== Segment start ==

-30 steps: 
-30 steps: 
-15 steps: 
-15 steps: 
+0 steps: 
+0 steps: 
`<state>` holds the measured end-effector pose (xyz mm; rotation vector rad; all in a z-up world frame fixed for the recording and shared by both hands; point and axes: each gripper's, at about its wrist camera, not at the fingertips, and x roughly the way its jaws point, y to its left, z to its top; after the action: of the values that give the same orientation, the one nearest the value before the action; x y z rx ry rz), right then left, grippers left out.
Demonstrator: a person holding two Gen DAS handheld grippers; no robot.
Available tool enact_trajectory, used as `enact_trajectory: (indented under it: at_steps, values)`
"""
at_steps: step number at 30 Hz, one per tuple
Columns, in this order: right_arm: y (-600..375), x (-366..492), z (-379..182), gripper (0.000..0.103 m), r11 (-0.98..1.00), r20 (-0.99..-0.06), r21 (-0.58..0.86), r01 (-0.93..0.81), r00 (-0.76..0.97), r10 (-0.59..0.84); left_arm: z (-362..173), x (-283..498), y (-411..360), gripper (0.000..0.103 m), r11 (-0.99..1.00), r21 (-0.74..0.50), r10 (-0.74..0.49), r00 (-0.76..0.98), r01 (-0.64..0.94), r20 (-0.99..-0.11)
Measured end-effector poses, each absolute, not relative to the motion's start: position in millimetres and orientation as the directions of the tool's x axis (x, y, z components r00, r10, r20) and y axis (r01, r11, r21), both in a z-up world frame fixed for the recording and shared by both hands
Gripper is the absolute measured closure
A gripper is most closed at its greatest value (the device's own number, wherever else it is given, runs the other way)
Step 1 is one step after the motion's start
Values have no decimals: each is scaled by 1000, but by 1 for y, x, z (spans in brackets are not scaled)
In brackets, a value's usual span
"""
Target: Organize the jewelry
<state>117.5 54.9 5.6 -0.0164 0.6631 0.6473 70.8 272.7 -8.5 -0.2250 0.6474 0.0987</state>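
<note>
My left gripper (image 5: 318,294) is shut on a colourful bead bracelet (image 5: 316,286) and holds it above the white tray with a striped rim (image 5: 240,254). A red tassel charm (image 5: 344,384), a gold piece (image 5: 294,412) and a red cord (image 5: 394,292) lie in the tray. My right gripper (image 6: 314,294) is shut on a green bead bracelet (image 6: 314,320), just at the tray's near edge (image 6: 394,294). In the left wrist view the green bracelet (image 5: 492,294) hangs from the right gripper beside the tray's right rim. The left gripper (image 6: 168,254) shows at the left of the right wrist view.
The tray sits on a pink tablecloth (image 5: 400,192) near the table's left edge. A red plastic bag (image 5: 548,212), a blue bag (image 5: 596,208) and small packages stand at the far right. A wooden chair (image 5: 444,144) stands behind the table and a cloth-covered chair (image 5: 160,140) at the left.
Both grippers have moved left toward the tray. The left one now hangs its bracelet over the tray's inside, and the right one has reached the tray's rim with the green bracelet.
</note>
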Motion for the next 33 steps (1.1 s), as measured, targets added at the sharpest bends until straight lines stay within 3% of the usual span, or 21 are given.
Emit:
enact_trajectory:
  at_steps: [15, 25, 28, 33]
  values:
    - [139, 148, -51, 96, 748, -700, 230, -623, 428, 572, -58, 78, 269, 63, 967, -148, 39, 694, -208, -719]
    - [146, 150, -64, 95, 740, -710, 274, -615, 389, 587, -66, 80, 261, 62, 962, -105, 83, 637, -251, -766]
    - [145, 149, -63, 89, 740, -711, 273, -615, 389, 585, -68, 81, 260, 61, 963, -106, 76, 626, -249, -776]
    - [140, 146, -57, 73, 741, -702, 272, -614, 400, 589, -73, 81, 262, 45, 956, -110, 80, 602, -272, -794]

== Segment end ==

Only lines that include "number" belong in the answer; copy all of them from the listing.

at_steps: step number at 30 Hz, one per tuple
A gripper is most closed at its greatest value (the device's own number, wherever else it is given, runs the other way)

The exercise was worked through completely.